¡“El presidente de la Iglesia de Cristo es un abusador”

¡“El presidente de la Iglesia de Cristo es un abusador”

De «Creced» 6/2016

He oído de algunos queridos hermanos la frase que forma el título de este artículo. La frase consiste en dos partes: (1) “El presidente de la Iglesia de Cristo” y (2) “es un abusador.” Creo que la preocupación principal de mis amigos ha sido la segunda parte de la frase (2) —que el hombre indicado era un abusador, usando de su puesto para manipular a otros y para controlar con tácticas maquiavélicas a la red de congregaciones conocida en su país como “Iglesia de Cristo.”

Pero la parte de la frase que más me llama la atención es la primera parte: (1) “El presidente de la Iglesia de Cristo.” ¿El qué de la Iglesia de Cristo? Leo en mi Biblia del Salvador de la iglesia y del que compró la iglesia con su propia sangre, pero ¡jamás del “presidente de la Iglesia de Cristo”! ¿Es que hay “presidentes” de la “Iglesia de Cristo” a nivel nacional? Lamentablemente sí, y no solamente hemos llegado a tenerlos, sino que la idea ya no suena tan rara para algunos. Es probable que algunos que han leído el artículo hasta este punto ya hayan dicho en sus mentes, “no es nada del otro mundo.”

¿Un presidente humilde y benigno?

He oído de “presidentes de la iglesia de Cristo” en algunos lugares que son humildes y bondadosos. Entiendo también que este paso de tener un presidente se ha tomado en muchos lugares con buenos motivos, algo así—“el tener un presidente con personería jurídica a nivel nacional va a facilitar los tratos de iglesias con el gobierno y por lo tanto vamos a hacerlo.” Pero a fin de cuentas es un paso parecido a la designación de un hombre como “obispo regional” en los primeros siglos después de Cristo.

“Pero es un hermano bondadoso y humilde,” dirán algunos.
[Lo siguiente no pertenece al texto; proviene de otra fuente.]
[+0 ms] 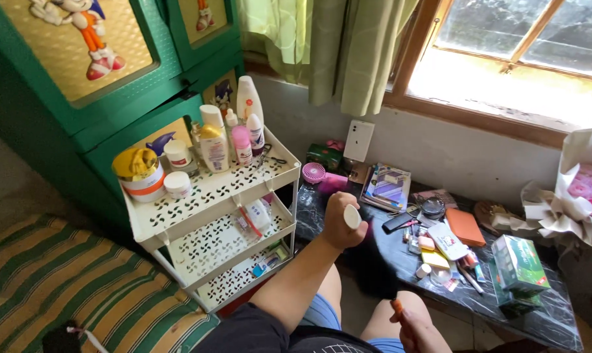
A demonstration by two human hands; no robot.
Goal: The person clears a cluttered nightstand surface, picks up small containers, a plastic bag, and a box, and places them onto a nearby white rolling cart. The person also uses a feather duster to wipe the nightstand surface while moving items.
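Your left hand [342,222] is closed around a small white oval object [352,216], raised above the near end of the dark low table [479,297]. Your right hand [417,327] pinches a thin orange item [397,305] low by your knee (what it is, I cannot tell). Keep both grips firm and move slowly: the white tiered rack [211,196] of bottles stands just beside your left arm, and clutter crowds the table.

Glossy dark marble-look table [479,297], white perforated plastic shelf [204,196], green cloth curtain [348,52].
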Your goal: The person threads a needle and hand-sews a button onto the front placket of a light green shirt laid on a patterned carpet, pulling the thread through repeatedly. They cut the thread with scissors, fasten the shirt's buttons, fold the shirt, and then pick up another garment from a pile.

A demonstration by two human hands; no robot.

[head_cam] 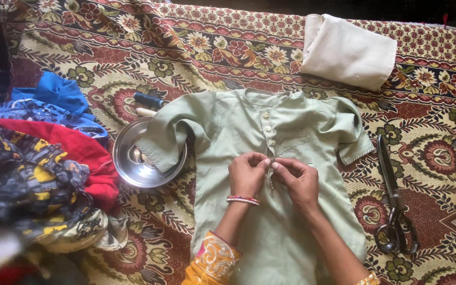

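Floral rug (pixel 196 47) fills frame. Pale green shirt (pixel 281 221) lies flat at centre, long axis vertical, collar toward top. I see left hand (pixel 246 177) & right hand (pixel 297 182) both pinched on its placket, fingertips together. Scissors (pixel 394 203) lie at right.

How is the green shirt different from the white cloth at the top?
The green shirt lies spread flat with its sleeves out, while the white cloth is folded into a neat bundle. The green shirt shows buttons down its front; the white cloth looks plain. Both hands, left hand and right hand, pinch the shirt's front; nobody touches the cloth. Both rest on the patterned rug.
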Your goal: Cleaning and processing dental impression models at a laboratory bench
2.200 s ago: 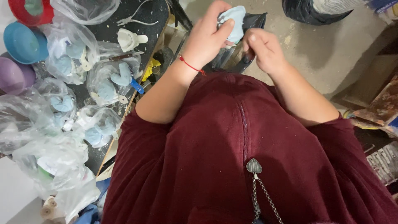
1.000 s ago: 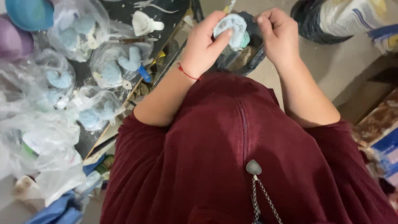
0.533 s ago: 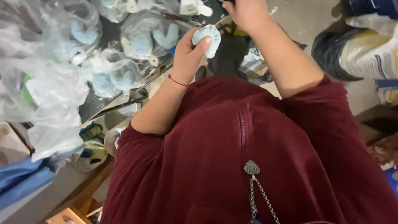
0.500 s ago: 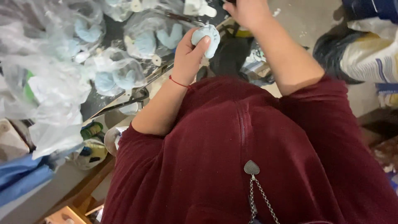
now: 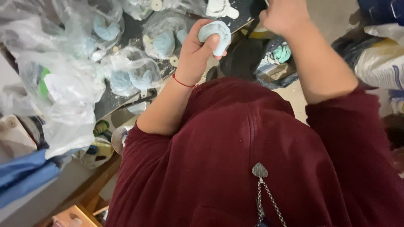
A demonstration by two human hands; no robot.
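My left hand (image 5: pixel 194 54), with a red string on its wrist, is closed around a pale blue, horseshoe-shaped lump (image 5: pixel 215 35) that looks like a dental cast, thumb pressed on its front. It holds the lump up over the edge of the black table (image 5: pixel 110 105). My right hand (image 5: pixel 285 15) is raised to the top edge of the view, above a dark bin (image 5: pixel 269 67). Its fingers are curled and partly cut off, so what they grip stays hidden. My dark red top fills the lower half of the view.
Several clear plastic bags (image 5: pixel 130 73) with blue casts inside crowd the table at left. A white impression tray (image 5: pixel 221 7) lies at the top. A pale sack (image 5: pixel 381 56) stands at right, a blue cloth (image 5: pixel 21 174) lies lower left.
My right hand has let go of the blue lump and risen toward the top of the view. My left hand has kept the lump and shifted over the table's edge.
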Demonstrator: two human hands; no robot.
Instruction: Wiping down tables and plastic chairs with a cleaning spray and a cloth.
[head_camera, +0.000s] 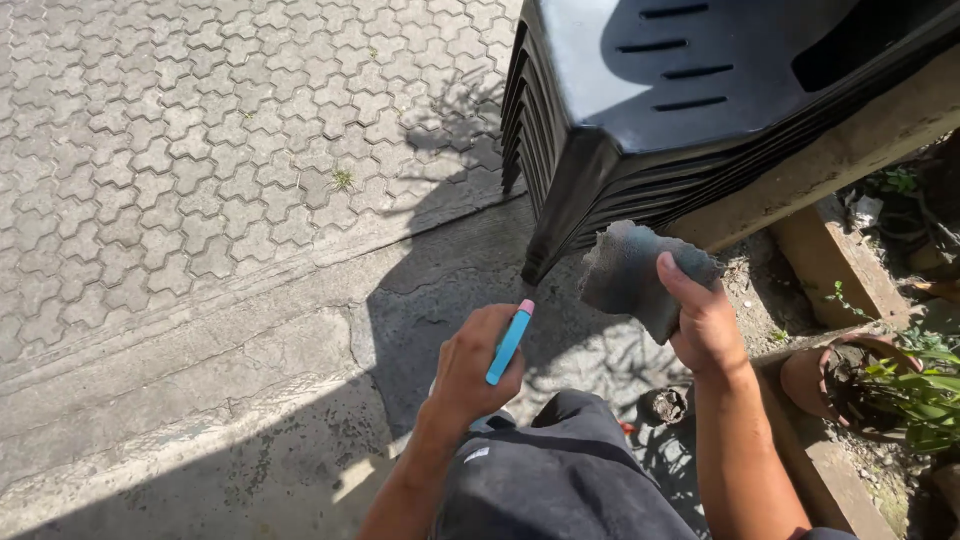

Pero, ¿cómo sabemos que el próximo presidente no será más orgulloso y poderoso, y él que le sigue a él más aun? A lo largo va a aparecer un déspota. Es un paso inevitable al ganar la presunción humana más ímpetu. No nos olvidemos que así pasó en los siglos después de Cristo al desarrollarse el catolicismo, con la formación de la secta “Iglesia Cristiana Discípulos de Cristo” en el siglo 19 y en otras apostasías. Poco a poco las organizaciones a nivel regional (como fue en el caso de las diócesis) o nacional ganan fuerza y los obispos o los presidentes ganan más poder. Lo que queda después de 50 – 100 años es algo muy lejano de la sencillez y la humildad promovidas cuando se sigue el patrón de Cristo.

El camino de Cristo

Volvamos al patrón de Cristo – cada congregación es independiente y autónoma (Hechos 14:23; 1 Pedro 5:2) y no hay ninguna organización más grande que la iglesia local. Si el gobierno exige la registración, que se lleve a cabo a nivel congregacional si es posible. Si este no es posible, mejor ser “ilegal,” tales como lo eran todas las congregaciones del primer siglo. Es preferible esto, que el seguir los mismos pasos que resultaron en la formación de la iglesia romana. A través del tiempo, los obispos regionales llegan a ser arzobispos y en fin “papas.” Así también pasará con la “presidencia” de la iglesia. Tenderá a evolucionarse de un puesto con poco poder a uno de poder casi absoluto. Huyamos de la apostasía. Quedemos con el plan sencillo de Cristo.